Pandemia zniszczyła biznesy Trumpa!
Senat ustalił datę procesu byłego prezydenta USA. Ale to nie jest jego największy problem
Koronawirus dopadł biznesy rodziny Trumpów! Były prezydent Stanów Zjednoczonych wraca do zarządzania swoim imperium w czasach wielkiego kryzysu. Dług hoteli czy klubów golfowych należących do Donalda Trumpa (75 l.) sięga 300 mln dol.
Demokraci nie rezygnują z impeachmentu Donalda Trumpa. Lider senackiej większości Chuck Schumer (71 l.) poinformował, że w poniedziałek do Senatu zostanie wysłany artykuł impeachment przyjęty kilkanaście dni temu przez Izbę Reprezentantów. Zapowiedział też, że proces w sprawie usunięcia byłego już prezydenta USA rozpocznie się przed izbą wyższą 8 lutego. – To będzie sprawiedliwy proces – powiedział. O przesunięcia procesu o 2 tygodnie miał wnioskować nowy prezydent USA.
Donald Trump, który w dniu inauguracji Joego Bidena (79 l.) wyjechał na Florydę, ma też inne problemy. Musi głowić się nad tym, jak uratować swoje interesy. Jak pisze „Daily Mail”, dług jego obiektów sięga 300 mln dol. The Trump International Hotel w Waszyngtonie przyniósł aż o 60 proc. mniejsze zyski niż w 2019 r. i zarobił marne 15,1 mln dol.
Szkocki klub golfowy stworzony przez Trumpa zarobił jedyne 10 mln dol.
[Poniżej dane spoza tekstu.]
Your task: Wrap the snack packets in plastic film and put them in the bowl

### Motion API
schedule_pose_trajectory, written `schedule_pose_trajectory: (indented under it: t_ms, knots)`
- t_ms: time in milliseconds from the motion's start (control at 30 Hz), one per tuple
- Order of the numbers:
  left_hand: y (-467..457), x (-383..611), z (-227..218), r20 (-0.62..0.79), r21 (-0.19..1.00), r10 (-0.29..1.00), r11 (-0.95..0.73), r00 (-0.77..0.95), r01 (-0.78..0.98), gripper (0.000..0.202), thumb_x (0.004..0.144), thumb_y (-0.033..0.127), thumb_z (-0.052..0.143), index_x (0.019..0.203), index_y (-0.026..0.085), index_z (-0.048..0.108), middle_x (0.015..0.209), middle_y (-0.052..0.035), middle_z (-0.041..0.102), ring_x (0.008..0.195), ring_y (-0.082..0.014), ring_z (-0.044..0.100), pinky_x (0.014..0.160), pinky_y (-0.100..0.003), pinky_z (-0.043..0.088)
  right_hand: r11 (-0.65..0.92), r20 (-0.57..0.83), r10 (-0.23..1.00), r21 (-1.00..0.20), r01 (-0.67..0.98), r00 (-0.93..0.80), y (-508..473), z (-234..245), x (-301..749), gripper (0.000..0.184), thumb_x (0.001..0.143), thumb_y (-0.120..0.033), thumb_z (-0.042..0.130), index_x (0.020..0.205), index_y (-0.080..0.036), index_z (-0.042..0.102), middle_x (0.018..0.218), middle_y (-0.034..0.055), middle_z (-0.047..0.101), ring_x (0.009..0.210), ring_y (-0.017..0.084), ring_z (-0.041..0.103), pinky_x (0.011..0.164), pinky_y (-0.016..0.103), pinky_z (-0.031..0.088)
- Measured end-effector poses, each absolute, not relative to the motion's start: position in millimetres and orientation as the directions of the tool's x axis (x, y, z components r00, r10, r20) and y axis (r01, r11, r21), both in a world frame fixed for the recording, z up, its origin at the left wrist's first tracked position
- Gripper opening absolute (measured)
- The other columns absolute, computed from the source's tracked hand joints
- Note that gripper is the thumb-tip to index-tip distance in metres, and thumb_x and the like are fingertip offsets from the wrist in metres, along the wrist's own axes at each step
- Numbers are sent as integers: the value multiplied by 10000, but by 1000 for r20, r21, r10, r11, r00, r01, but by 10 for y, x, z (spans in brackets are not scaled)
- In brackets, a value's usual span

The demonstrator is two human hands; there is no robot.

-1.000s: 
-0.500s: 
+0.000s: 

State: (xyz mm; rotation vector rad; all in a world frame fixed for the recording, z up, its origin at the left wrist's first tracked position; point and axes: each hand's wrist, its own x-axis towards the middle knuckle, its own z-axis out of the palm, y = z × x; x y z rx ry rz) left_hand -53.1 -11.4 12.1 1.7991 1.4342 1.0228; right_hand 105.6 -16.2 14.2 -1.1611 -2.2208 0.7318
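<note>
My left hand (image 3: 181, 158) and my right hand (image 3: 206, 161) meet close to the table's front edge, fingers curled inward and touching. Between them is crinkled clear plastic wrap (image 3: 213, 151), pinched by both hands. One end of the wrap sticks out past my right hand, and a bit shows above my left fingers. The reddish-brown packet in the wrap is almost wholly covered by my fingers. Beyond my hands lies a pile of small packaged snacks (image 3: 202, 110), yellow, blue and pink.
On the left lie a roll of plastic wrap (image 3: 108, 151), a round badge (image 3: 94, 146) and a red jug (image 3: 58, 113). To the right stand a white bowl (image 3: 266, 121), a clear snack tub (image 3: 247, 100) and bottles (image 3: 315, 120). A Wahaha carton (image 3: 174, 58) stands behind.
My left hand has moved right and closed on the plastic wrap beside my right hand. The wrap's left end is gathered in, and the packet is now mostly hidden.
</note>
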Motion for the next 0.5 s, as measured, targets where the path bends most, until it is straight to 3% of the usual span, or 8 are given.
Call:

Jedynie Mar-a-lago, oczko w głowie byłego prezydenta i zarazem jego nowa siedziba, odnotowało 10-proc. wzrost zysków. Co na to rodzina Trumpów? Doniesienia o długach skomentował Eric Trump, który prowadzi interesy rodzinne w zastępstwie ojca od czterech lat. Jak powiedział w wywiadzie dla Associated Press, dług ów jest „nieistotny”, a przyszłość firmy rysuje się we wspaniałych barwach. – Nasze perspektywy są nieskończone – przekonuje Eric, odmówił jednak podania szczegółów owych perspektyw. Co ciekawe, w październiku ubiegłego roku Forbes informował, że Trump ma miliard dolarów długu.